- YOUR INSTRUCTIONS: Return only the lines running from the first line of the listing through the one with "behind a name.", unchanged.

- MATERIAL TO PROCESS:
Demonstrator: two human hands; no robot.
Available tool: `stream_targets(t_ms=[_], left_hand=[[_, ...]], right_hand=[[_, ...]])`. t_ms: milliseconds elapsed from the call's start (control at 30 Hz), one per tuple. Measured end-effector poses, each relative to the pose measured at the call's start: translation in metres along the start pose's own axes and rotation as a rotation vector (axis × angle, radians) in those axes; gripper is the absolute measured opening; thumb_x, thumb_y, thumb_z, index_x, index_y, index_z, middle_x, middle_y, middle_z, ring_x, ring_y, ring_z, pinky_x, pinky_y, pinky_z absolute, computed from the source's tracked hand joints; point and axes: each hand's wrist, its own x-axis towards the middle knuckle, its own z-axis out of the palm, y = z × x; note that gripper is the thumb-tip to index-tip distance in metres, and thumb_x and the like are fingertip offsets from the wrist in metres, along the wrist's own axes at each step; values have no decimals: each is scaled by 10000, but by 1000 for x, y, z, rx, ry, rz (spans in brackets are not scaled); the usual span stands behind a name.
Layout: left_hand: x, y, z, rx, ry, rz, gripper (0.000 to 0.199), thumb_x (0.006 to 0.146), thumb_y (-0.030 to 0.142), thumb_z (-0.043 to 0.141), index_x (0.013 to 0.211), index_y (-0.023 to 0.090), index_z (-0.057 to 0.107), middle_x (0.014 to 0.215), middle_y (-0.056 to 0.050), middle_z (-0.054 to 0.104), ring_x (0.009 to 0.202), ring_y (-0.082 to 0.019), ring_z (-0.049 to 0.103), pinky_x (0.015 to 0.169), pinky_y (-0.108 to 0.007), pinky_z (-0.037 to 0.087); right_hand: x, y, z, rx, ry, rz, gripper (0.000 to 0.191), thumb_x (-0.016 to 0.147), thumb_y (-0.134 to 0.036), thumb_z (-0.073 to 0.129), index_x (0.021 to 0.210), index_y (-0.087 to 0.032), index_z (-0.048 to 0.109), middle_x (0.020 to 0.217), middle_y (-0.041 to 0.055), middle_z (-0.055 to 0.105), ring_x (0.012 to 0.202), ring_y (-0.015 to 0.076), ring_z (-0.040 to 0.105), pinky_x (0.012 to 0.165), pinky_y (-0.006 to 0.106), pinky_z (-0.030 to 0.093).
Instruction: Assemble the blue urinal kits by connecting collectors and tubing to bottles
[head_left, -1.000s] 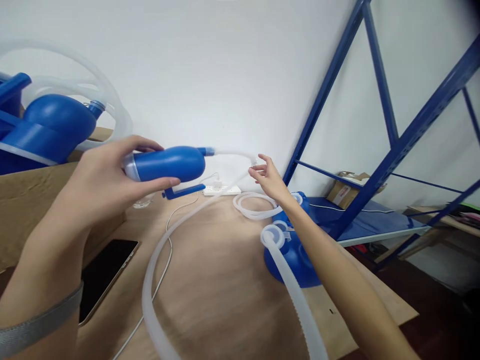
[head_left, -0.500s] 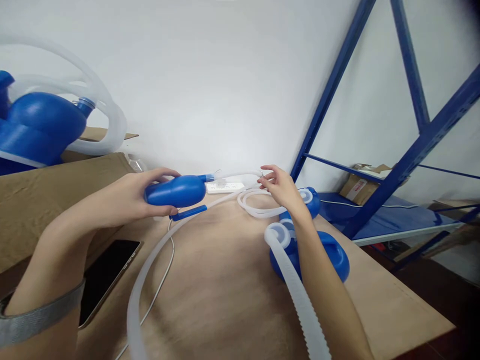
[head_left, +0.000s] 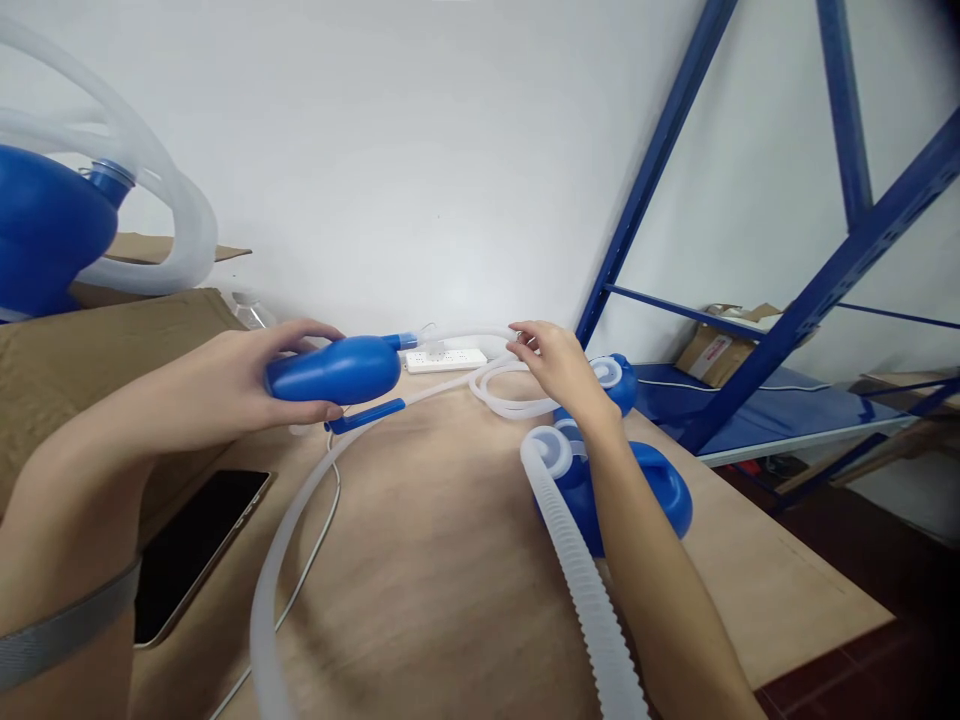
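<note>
My left hand (head_left: 262,375) is wrapped round the blue squeeze bulb of a siphon pump (head_left: 352,368), held tilted slightly up above the table. From its narrow neck a translucent hose (head_left: 465,332) runs right to my right hand (head_left: 546,360), whose thumb and fingers pinch it. Below the bulb, a blue tube piece (head_left: 367,414) joins a clear hose that curves toward the front left. Under my right forearm, a blue pump body (head_left: 660,490) lies on the table with a ribbed white hose (head_left: 574,550) leading from it.
Behind the hands, a white power strip (head_left: 444,361) lies by the wall. At left are a black-screened phone (head_left: 202,550) and a cardboard box (head_left: 127,350) with another blue pump (head_left: 45,220) on top. A blue metal rack (head_left: 667,160) stands right.
The view has shifted a little, so most things sit slightly further left. Both hands keep their hold on the bulb and the hose, with little other movement.
</note>
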Motion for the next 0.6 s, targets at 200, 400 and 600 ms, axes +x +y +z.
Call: stream_targets(t_ms=[200, 400, 600], left_hand=[[-10, 8, -11, 14, 38, 18, 897, 578, 755, 761, 1355, 322, 640, 1198, -34, 782, 1071, -349, 727, 980, -447, 556], [-9, 11, -7, 94, 64, 73, 841, 610, 744, 741, 1334, 322, 674, 1197, -32, 783, 1022, -353, 734, 909, -435, 564], [-8, 21, -3, 133, 159, 110, 827, 609, 745, 660, 1297, 290, 705, 1090, -50, 796, 939, -363, 739, 898, -457, 559]], right_hand=[[-3, 7, -10, 78, 97, -39, 238, 944, -324, 706, 1159, -250, 779, 958, 58, 803, 897, 270, 748, 878, 412, 574], [-7, 8, -18, -21, 66, -219, 214, 997, -371, 657, 1081, -243, 806, 1029, 94, 783, 913, 272, 720, 882, 410, 539], [-7, 1, -15, 97, 78, -223, 238, 999, -434, 662, 944, -273, 828, 896, 60, 776, 876, 261, 716, 887, 406, 538]])
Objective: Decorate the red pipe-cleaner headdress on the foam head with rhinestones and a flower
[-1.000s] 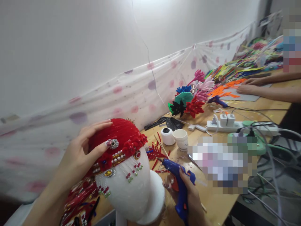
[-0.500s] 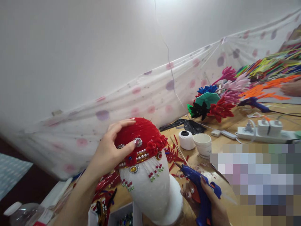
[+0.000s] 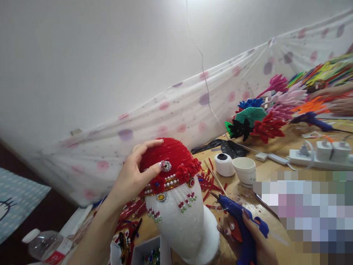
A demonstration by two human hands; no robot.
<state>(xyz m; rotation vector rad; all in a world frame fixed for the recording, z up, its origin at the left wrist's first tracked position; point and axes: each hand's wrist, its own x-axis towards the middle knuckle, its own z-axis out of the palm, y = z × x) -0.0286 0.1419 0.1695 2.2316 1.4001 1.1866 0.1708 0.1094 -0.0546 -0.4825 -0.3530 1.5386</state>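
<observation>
A red headdress [image 3: 168, 151] sits on a white foam mannequin head [image 3: 180, 217]; red flowers, pearl strings and bead fringes trim its band. My left hand [image 3: 138, 169] grips the headdress from its left side, fingers over the top and thumb pressed beside a round rhinestone ornament [image 3: 166, 166]. To the right of the foam head, my right hand [image 3: 255, 239] is wrapped round a blue hot glue gun [image 3: 239, 213]. The gun's nozzle points up and left, apart from the headdress. Part of the gun's grip is hidden by my fingers.
Right of the headdress stand a white thread spool [image 3: 224, 165] and a white cup [image 3: 244, 172]. Behind are colourful fuzzy flowers [image 3: 267, 127], another glue gun [image 3: 314, 120] and a power strip [image 3: 299, 158]. A bead box [image 3: 151, 254] and plastic bottle [image 3: 49, 246] are in front. A co-worker's hand [image 3: 340, 105] is far right.
The whole view has shifted, so things appear slightly farther right. Both my hands keep their holds. More of the co-worker's hands shows over the orange pieces.
</observation>
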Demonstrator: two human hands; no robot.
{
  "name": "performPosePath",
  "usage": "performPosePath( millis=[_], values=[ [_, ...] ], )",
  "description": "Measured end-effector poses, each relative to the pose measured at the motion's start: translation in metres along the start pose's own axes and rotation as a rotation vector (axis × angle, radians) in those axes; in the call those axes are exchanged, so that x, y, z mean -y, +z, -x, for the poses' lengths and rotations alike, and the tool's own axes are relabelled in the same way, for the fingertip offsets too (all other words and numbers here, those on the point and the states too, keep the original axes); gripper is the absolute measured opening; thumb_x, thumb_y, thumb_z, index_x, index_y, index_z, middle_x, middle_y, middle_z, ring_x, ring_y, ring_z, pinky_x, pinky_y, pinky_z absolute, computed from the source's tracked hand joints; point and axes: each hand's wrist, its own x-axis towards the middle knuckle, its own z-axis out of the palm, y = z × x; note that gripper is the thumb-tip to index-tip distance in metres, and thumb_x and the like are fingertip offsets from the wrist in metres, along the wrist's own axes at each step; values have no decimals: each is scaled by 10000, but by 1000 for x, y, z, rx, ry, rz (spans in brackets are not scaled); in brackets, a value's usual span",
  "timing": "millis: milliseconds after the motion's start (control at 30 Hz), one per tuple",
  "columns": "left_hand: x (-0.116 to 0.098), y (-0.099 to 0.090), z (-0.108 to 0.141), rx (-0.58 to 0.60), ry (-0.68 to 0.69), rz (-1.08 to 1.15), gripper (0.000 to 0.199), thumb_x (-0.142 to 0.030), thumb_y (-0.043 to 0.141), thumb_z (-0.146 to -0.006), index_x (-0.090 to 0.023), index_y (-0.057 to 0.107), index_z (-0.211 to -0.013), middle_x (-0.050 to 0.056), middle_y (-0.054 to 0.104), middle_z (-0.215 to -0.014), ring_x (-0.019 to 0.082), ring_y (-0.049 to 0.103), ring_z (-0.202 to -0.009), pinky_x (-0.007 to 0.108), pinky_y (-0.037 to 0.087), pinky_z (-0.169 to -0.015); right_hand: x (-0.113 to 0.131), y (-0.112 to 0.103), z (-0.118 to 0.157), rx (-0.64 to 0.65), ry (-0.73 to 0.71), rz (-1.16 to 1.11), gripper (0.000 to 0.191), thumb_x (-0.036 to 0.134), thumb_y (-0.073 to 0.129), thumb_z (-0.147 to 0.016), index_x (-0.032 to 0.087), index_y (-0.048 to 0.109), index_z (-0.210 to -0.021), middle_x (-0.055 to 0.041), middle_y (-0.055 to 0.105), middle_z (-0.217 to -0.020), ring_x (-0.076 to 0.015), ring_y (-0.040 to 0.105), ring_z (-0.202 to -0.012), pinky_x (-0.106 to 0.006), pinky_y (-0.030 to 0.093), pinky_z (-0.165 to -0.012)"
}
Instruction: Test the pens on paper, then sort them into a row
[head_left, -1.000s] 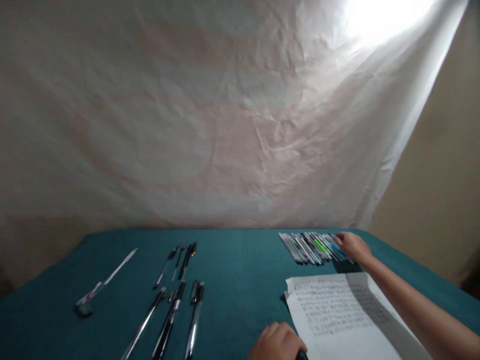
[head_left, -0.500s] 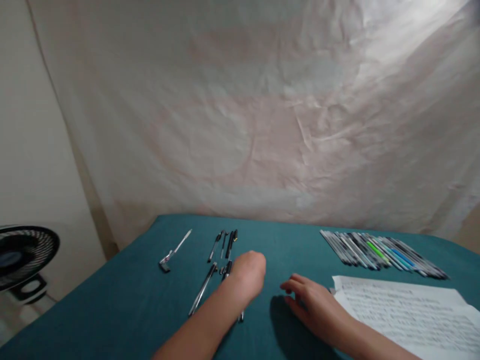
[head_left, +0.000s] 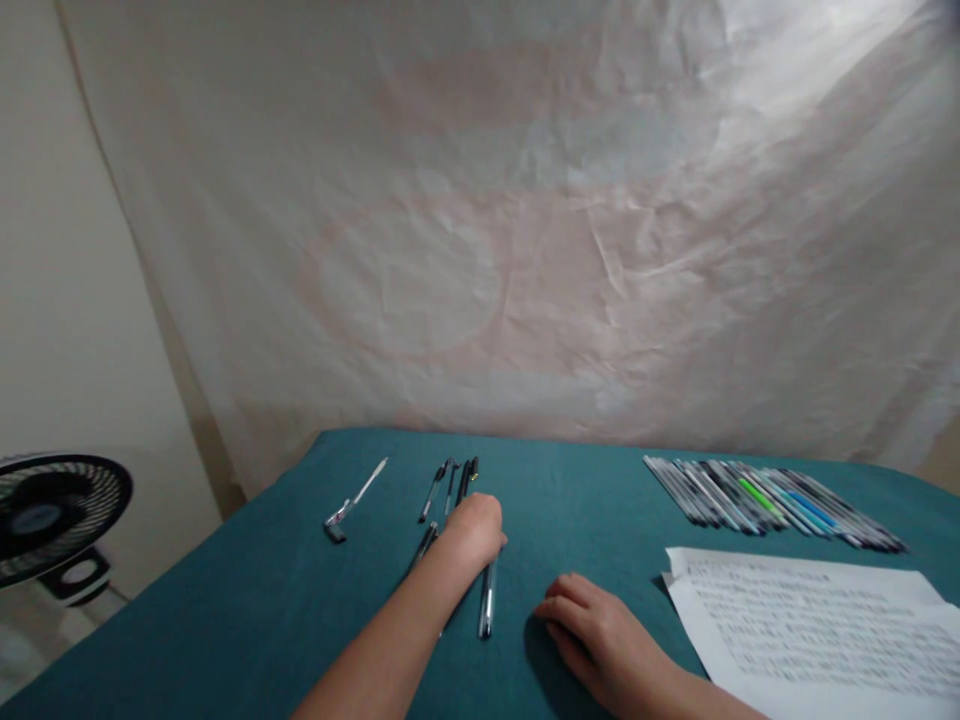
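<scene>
My left hand [head_left: 474,528] is closed, its fingers curled down at the upper end of a clear-barrelled pen [head_left: 487,605] that lies on the teal cloth. My own hand hides the fingertips and the pen's top. Under and beside my left forearm, another pen [head_left: 426,540] shows in part. Beyond the hand lie more black and clear pens [head_left: 431,495]. To the right, my right hand [head_left: 600,635] rests low over the cloth, fingers loosely bent and nothing visible in them.
A row of many pens [head_left: 772,500] lies at the far right. Handwritten paper sheets [head_left: 817,610] are right of my right hand. At the left are an eraser-like dark piece [head_left: 335,534] and a thin white stick [head_left: 371,480]. A fan [head_left: 64,515] stands beyond the left table edge.
My left hand has shifted slightly left, and the pen at its fingers shows more fully. My right hand has come left and nearer me, its fingers closer together.
</scene>
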Motion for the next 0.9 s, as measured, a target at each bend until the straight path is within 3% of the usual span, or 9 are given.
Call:
performPosePath(
  millis=[600,767,900],
  values=[
    [-19,35,-8,-126,193,300,223,-325,575,-690,-168,587,-848,59,644,-848,176,595,-802,242,421,-692,-2,-1,0,-64,-14,4,244,127,376,-825,214,543,-981,-44,547,-892,-145,493,-813,-253,396,-711],
    [-23,36,-7,-85,233,402,197,-309,529,-735,-173,572,-871,32,645,-789,134,605,-674,218,433,-626,5,-7,-1,4,-86,52,279,181,412,-824,229,514,-1079,-44,555,-1059,-170,465,-908,-291,378,-788],
    [-24,36,-8,-2,225,471,224,-305,447,-791,-167,543,-940,29,650,-737,108,592,-518,191,427,-484,13,-15,-2,72,-109,63,346,272,450,-818,239,468,-1162,-30,534,-1155,-188,447,-942,-316,362,-819]
  ],
)
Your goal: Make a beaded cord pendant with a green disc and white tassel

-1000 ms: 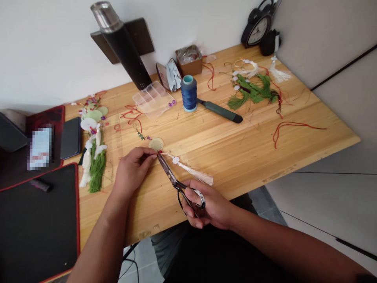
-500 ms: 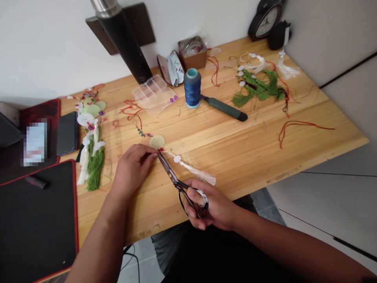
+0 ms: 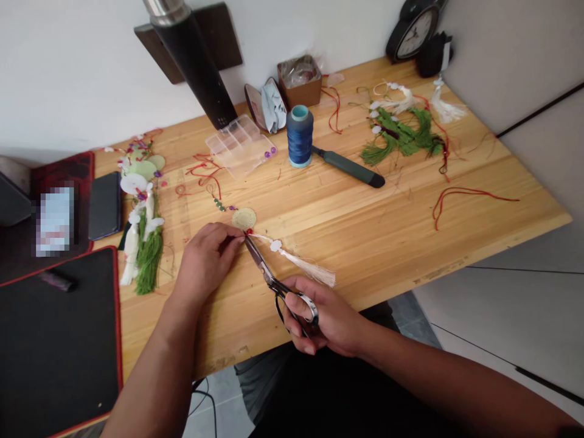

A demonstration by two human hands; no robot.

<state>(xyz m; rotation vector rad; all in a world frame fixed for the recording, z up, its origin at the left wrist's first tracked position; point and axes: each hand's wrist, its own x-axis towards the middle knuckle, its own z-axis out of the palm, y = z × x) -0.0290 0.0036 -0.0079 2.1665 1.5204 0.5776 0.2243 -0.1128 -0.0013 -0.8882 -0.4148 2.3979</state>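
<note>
My right hand [image 3: 322,313] grips a pair of scissors [image 3: 258,258], fingers through the dark handles. The blades point up and left, their tips beside the fingertips of my left hand [image 3: 207,258]. That hand is pinched closed just below a red bead [image 3: 249,231]; what lies between its fingers is too small to make out. Above the bead lies a round pale-green pendant [image 3: 244,218], with a beaded cord [image 3: 219,205] running up from it. From the bead a white tassel [image 3: 308,267] with a white flower-shaped piece [image 3: 275,245] stretches right across the wooden table [image 3: 387,243].
Behind stand a blue thread spool [image 3: 300,137], a dark-handled tool [image 3: 351,168], a clear compartment box [image 3: 241,146] and a black flask [image 3: 196,67]. Green tassels [image 3: 404,137] lie at the back right, finished-looking pendants [image 3: 137,182] at the left. A red cord [image 3: 469,190] lies right.
My right hand and the scissors' handles have shifted very slightly left, while the blade tips stay by my left fingertips. My left hand holds its place.
</note>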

- ANSWER TO THIS TASK:
Demonstrator: two human hands; no robot.
Available tool: `stream_targets(t_ms=[_], left_hand=[[_, ...]], right_hand=[[_, ...]])`. t_ms: milliseconds elapsed from the call's start (control at 30 Hz), one per tuple. Measured end-effector poses, each relative to the pose measured at the call's start: translation in metres along the start pose's own axes and rotation as a rotation vector (axis × angle, radians) in those axes; gripper is the absolute measured opening; thumb_x, thumb_y, thumb_z, index_x, index_y, index_z, middle_x, middle_y, middle_z, ring_x, ring_y, ring_z, pinky_x, pinky_y, pinky_z absolute, computed from the source's tracked hand joints; point and axes: each hand's wrist, its own x-axis towards the middle knuckle, its own z-axis out of the palm, y = z × x; note that gripper is the thumb-tip to index-tip distance in metres, and thumb_x and the like are fingertip offsets from the wrist in metres, along the wrist's own axes at each step; values have no decimals: each is scaled by 10000, but by 1000 for x, y, z, rx, ry, rz (spans in brackets are not scaled); the usual span stands behind a name.

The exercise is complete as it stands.